I got so scared when Aiden walked out. I thought he was gone for real this time. The first time he left, I knew mum was wrong but the second time, it was all my fault. He was right, I had been treating him like a child. I had enjoyed being in charge of him. Was I power tripping?

He is so amazing and I loved the fact that in my world he needed me so much. It made me feel safe to think he had nowhere else to go. I know now that I'm afraid he will realise I'm nothing special. When he came back I couldn't face him.

What am I going to do? I love him so much, if he leaves me I don't know how to live anymore. When he came back I was so relieved but scared too. What if I do something to upset him again? I'm still angry with mum but mostly with myself. It's been a few days since I spoke to him, I need to tell him how I feel. I'm not going to hide my feelings anymore. But when I finally get up and eat the breakfast he left for me, he's not here. Did I drive him away again? I almost go into a panic but the note on the table stops me.

Aiden remembered to leave a note and his handwriting is pretty good now! He's gone to the police station by himself, but he says I can call when I see this. He sounds like any regular ordinary guy, I was wrong to treat him that way. I feel bad that I'm a bit disappointed, he's so quick to settle in. He was like a child who grew up too fast. At the same time though he's so much older than me. Everyone thinks there's a ten year gap between us but it's so much bigger. I must call him, no more avoiding. I miss him.

I get ready to meet him just in case and tentatively call his new number. I hope he knows how to pick up the call. Surely mum showed him. I should have been the one helping him learn but instead I'd ignored him. I wait twisting my t-shirt before he picks up the call.

"Alice! You saw my note!"

"Oh, yes I... Aiden I'm sorry. Can we talk about some things later? I.. I just called to see if everything was ok, is it? OK, I mean?"

"I really missed the sound of your voice! I'm on my way back. I'll see you soon. You have to talk to me when I'm back! Bye Alice."

He hung up. That was surprising, I wanted to talk more. I look at the time, it's two in the afternoon. Did I sleep that late? I look around the house to see if anything needs to be done but it's spotless. Come to think of it I hadn't even done the dishes this week. I feel a bit useless.

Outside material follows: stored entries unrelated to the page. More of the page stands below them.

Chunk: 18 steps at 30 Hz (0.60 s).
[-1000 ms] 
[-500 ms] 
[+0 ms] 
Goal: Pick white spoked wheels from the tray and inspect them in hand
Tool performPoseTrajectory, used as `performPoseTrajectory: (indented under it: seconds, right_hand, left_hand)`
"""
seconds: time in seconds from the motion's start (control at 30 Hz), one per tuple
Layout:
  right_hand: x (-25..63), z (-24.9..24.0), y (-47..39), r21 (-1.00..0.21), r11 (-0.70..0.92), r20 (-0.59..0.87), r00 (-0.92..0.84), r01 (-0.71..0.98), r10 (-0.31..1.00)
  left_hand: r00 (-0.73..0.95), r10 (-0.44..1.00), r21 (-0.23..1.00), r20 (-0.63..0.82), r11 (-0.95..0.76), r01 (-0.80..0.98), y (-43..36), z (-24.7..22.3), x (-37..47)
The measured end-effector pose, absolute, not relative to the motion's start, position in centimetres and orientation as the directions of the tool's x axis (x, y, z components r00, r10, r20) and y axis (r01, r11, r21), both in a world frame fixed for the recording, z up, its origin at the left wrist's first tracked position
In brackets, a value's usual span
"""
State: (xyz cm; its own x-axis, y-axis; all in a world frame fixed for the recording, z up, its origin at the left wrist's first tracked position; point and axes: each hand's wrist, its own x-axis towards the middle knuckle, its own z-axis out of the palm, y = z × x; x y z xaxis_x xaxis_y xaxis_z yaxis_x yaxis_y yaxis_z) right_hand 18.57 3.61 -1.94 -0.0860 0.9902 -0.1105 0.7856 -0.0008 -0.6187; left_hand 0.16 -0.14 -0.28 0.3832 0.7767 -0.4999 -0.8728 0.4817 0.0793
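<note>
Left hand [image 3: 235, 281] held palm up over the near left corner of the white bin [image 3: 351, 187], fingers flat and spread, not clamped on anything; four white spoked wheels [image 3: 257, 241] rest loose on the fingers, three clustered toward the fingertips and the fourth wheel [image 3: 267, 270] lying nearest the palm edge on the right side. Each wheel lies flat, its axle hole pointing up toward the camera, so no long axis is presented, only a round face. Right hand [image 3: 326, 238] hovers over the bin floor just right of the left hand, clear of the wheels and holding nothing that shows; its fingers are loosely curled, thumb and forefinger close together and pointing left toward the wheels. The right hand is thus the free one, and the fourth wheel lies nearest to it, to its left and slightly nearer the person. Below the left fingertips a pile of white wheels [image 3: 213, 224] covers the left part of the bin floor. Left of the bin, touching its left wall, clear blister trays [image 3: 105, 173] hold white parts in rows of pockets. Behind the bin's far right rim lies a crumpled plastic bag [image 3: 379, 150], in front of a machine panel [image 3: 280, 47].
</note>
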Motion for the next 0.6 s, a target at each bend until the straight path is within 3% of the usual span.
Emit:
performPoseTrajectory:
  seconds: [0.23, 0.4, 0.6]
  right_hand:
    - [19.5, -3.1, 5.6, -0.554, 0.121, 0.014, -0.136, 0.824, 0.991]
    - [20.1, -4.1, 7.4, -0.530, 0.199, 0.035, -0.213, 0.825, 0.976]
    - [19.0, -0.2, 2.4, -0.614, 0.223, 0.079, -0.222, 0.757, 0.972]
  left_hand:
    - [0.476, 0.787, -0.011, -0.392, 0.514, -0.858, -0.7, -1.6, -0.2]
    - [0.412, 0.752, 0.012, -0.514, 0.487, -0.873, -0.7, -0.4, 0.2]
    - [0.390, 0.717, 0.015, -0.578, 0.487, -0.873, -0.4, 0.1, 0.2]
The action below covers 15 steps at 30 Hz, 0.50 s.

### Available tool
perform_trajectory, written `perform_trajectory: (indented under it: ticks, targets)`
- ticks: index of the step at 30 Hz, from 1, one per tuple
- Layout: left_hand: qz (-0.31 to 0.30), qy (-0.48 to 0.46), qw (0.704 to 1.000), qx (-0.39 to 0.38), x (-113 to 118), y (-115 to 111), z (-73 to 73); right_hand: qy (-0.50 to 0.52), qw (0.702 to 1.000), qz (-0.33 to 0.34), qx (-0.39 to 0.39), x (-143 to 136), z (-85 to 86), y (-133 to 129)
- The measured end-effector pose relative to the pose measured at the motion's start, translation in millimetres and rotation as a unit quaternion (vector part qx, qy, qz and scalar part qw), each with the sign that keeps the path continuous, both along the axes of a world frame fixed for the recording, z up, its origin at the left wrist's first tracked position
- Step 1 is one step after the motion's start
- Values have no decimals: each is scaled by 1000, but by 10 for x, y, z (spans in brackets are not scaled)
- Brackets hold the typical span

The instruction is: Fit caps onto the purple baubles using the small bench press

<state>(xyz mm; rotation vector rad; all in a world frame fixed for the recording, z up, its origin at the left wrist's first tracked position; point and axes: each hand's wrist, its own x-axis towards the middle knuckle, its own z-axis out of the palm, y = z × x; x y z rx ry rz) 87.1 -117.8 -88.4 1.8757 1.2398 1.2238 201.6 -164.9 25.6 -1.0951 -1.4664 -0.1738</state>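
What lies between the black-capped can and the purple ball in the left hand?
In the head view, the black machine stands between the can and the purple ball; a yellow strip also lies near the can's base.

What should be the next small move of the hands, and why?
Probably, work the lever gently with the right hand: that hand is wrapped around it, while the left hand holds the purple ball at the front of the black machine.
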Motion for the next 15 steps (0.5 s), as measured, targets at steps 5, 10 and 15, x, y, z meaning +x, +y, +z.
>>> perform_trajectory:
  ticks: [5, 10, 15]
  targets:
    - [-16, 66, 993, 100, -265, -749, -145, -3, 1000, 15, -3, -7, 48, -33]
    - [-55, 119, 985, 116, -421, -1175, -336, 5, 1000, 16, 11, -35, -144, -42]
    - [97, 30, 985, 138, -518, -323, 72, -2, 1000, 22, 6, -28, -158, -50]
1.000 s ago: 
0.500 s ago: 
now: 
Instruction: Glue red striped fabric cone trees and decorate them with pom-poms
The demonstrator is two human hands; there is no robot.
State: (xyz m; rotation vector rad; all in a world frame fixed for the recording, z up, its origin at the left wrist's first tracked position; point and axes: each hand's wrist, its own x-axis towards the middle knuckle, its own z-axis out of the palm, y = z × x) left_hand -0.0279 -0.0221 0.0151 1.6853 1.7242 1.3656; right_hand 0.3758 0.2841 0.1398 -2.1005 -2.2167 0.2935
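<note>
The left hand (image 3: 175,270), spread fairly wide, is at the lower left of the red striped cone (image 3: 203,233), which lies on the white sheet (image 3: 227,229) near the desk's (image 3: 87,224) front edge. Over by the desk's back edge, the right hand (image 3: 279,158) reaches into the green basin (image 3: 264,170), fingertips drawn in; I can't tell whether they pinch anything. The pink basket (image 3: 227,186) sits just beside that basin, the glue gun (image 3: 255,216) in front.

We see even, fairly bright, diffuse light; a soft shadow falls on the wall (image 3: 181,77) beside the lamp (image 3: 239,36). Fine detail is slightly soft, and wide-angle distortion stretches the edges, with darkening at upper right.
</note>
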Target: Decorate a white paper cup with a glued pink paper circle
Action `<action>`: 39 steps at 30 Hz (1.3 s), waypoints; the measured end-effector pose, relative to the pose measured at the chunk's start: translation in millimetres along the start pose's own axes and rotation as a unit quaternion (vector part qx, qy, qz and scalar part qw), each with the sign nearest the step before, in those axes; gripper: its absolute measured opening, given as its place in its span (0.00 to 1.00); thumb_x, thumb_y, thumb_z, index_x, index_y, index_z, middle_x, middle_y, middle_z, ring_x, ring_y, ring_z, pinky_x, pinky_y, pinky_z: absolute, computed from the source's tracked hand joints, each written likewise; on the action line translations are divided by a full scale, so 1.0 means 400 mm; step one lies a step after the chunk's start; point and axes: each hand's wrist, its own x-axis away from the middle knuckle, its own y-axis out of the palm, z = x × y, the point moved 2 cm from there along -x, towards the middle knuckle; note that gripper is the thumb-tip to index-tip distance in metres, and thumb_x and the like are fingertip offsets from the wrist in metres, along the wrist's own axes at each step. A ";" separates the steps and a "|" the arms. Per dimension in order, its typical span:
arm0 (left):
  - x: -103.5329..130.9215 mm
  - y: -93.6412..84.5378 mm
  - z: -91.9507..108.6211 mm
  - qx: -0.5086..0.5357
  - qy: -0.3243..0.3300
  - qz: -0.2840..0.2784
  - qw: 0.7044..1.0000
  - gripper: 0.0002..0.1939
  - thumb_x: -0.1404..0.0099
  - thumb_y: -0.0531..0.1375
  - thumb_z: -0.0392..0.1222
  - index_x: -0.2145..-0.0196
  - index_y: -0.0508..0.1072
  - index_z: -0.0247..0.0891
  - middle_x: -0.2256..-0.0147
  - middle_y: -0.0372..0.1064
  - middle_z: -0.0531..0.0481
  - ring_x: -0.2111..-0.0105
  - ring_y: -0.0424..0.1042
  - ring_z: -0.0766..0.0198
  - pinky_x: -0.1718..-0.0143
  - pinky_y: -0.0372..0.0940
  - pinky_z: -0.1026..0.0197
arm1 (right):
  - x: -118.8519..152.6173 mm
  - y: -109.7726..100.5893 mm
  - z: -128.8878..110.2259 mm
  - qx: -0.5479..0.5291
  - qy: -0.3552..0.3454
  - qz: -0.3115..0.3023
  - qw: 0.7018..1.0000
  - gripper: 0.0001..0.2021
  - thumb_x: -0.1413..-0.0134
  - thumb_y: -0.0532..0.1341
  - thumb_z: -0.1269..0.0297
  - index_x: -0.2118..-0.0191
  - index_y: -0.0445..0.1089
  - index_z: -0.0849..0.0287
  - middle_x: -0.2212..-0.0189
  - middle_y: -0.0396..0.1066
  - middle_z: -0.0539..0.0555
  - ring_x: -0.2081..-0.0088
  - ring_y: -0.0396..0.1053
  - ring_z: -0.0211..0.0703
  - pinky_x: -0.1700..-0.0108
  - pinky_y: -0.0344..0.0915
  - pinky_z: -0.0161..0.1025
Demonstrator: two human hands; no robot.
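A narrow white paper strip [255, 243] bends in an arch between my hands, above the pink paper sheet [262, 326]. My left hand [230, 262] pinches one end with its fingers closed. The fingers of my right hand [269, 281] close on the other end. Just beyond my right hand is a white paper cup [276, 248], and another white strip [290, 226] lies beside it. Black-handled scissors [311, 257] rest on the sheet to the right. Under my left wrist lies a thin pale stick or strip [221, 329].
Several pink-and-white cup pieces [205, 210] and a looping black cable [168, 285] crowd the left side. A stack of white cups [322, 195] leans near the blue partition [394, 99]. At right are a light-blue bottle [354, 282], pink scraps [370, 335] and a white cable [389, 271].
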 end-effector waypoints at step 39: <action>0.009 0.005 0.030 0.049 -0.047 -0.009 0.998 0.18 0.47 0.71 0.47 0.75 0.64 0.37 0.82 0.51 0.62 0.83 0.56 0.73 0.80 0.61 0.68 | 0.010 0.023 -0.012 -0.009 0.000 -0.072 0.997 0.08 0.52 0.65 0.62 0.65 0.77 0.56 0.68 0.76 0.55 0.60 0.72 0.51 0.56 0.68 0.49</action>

I started organising my room instead. Finally putting those papers away. I go through my shelves too, then the bathroom. I pick up the sanitary towels organising them neatly in the cupboard. Why do I have so many? I bought them a week ago but I still had loads. Wait a minute I need to look at the calendar.

Oh it's alright, I couldn't be? Actually I'm not even due yet. No wait a bit, I'm due next week but I've skipped a month? Last time was in the forest. I'm not too sure but it's definitely not impossible! Things had been happening so fast that they didn't feel real. Weren't you supposed to feel sick? I'd been a bit sleepy, was that a sign?

I'll have to pick up a test but I won't say anything to Aiden till I'm sure. My thoughts are broken by the sound of the door opening downstairs. Aiden must be back. I'm not going to talk about that now, I'd better straighten everything else out.

"Alice? I'm home! Are you good now?"

He runs up the stairs as I come out the room. There's a massive smile on his face. I just hug him, I don't want to give anything away. I pull him into the room and hug him again so he can't see my face.

"I'm sorry Aiden. I just don't want you to leave me ok. I know I was wrong to treat you like that, please forgive me."

Actually I'm not even thinking about our fight anymore but for now I won't say anything.